Characters who are playing as a more powerful species than a human need to sacrifice something to be balanced with other characters. Pathfinder did away with level adjustment because it didn't scale well with level (which was kludged with XP buy-off at high levels). Even the Pathfinder Advanced Race Guide has ended up using level adjustment with XP buy-off. Ultimately it seems that the entire idea of sacrificing character levels to balance race is flawed.

Another option, which some forum members are already homebrewing, would to make each monster race a 2-8 level class that the PC has to take before he can take any levels in a PC class. However, that requires a lot of homebrewing and customization for each class. Such classes also cause problems because they discourage certain character builds (through lack of caster progression, or less-than-full BAB). This idea I have would fit everything.

What if instead of giving monster PCs dead levels to balance them, you require them to choose levels in the underpowered NPC classes instead? I believe that it would be balanced to let a monster PC take twice its LA in NPC classes. If you're using the Pathfinder Advanced Race Guide, that would be one level in an NPC class for every 5 RP above the party's level.

The only downside I see is that these monsters PCs will still be a bit overpowered until they have taken all of their NPC levels. (Perhaps you could give them a permanent negative level for every 2 NPC class levels remaining to make up the difference, to represent them being unskilled or young.)

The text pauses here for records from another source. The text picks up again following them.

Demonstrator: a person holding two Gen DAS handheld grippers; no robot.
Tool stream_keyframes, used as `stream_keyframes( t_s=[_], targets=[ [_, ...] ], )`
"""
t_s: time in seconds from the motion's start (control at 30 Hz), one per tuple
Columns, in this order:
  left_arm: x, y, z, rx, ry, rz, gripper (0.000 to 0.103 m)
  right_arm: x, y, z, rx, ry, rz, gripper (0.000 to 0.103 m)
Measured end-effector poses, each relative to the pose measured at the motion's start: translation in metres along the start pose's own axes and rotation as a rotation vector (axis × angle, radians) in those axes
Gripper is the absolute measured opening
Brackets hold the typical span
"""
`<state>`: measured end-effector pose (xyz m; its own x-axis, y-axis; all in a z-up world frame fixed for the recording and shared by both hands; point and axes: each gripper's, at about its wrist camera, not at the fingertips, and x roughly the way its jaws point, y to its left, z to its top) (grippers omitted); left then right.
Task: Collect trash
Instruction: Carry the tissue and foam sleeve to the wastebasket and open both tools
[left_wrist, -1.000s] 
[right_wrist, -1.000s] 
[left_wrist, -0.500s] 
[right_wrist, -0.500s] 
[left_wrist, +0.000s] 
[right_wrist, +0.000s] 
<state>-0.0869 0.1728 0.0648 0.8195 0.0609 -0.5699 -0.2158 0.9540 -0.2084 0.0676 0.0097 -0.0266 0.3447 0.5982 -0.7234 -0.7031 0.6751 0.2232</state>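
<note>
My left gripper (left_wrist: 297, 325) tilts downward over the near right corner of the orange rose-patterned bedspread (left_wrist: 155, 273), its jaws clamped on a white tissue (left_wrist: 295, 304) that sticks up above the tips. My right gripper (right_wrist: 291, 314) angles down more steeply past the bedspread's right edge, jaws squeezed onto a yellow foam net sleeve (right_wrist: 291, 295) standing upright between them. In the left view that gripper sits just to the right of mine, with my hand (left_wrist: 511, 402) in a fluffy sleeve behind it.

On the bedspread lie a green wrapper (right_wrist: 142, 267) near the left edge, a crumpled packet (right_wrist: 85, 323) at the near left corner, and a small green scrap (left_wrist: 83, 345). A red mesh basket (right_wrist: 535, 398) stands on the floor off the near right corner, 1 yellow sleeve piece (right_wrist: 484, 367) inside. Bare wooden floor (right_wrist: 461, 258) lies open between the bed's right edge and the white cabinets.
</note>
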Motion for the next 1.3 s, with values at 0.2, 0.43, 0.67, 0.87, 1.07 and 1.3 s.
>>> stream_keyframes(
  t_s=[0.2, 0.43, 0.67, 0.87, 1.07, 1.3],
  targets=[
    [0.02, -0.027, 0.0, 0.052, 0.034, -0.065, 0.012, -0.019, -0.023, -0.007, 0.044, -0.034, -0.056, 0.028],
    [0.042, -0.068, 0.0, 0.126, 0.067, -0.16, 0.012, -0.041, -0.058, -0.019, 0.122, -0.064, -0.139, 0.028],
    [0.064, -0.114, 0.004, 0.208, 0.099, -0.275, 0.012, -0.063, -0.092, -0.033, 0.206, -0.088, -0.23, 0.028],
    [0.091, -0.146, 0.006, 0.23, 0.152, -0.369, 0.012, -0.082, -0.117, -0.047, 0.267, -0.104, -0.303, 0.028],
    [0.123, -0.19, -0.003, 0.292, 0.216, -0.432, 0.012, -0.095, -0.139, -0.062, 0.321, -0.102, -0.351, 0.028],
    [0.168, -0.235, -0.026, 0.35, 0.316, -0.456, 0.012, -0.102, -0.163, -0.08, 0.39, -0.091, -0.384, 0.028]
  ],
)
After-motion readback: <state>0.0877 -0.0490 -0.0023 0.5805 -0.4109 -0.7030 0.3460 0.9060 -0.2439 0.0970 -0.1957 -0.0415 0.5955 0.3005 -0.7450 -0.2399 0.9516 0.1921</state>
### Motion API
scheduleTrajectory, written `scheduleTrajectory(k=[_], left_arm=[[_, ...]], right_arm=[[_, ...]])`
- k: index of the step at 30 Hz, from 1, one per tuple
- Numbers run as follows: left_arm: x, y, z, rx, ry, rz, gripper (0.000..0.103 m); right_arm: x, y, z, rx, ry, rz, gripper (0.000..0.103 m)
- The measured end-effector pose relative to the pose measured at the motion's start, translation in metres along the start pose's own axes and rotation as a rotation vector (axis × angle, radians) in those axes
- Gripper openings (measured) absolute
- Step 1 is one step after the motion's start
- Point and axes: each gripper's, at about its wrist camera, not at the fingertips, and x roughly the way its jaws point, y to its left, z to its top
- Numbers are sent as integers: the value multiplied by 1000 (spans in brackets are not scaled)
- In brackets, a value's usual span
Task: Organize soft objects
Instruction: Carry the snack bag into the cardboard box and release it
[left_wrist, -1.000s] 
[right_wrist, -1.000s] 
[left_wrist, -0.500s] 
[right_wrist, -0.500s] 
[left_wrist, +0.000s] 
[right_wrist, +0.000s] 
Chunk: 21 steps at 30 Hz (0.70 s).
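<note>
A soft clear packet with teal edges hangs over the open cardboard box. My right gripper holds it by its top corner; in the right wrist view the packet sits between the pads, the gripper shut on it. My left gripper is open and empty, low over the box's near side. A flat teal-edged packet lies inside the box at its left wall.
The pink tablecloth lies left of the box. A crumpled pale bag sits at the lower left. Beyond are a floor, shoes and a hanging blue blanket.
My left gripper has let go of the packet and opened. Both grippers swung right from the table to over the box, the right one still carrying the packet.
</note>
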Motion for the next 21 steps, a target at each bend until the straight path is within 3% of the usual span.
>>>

Commoner: Needs to be changed. Since an adventuring commoner would probably fall into the "action survivor" role, I think giving them all good saves would be appropriate. That would encourage players to take a one- or two-level dip in the class for the massive saving throw bonuses (most build guides I've seen recommend Iron Will and the like).

Warrior: Gives proficiencies and full BAB, but no feats. Characters who want to play martial classes don't lose out on their to-hit and iterative attack progression but fall behind on their class features in exchange for racial abilities. Could also be a popular choice for rogues to improve their combat ability.

Expert: Gives lots of skill points. Useful for rogues and similar classes because they can remain useful to the party as skill monkeys, party faces, and doing stealthy stuff. The only real downside is losing out on sneak attack progression, which is only 3.5 damage per 2 levels (I'm sure that 10 RP of racial abilities can make up for that in utility). Besides, rogues aren't really meant to be combat all-stars anyways, their focus is what they can do outside of combat. Also useful for players who like skills (most games I've run, the martial characters always have 3+ non-combat skills).

Adept: Needs to be changed. It's fine as-is, but it would be helpful to dedicated casters if they could choose to swap out theier adept casting to add their adept level to the caster level of their PC class (similar to the Practiced Spellcaster feat, granting caster level but not additional spell levels or spell slots). It would also be nice to be able to swap out the summon familiar ability to make it add to your effective level for key class features like the wizard's arcane bond, bardic music rounds per day, cleric domain powers, druid animal companion, sorcerer bloodline powers, or psion discipline powers. You could even replace the summon familiar ability with those class features, but that would require the PC to decide ahead of time what their first PC level is going to be.

Aristocrat: Gives a balance of skill points and weapon proficiencies. I imagine that many characters would only take a level or two in this and then multiclass into warrior or expert. Perhaps you could incentivize players to take more levels if you let aristocrat class levels count as doubled for the purpose of the Leadership feat.

It would even be interesting to run a campaign where you allow all of the players (even those with LA +0 races) to take 1 free level in an NPC class alongside their first normal level. Does this all seem balanced?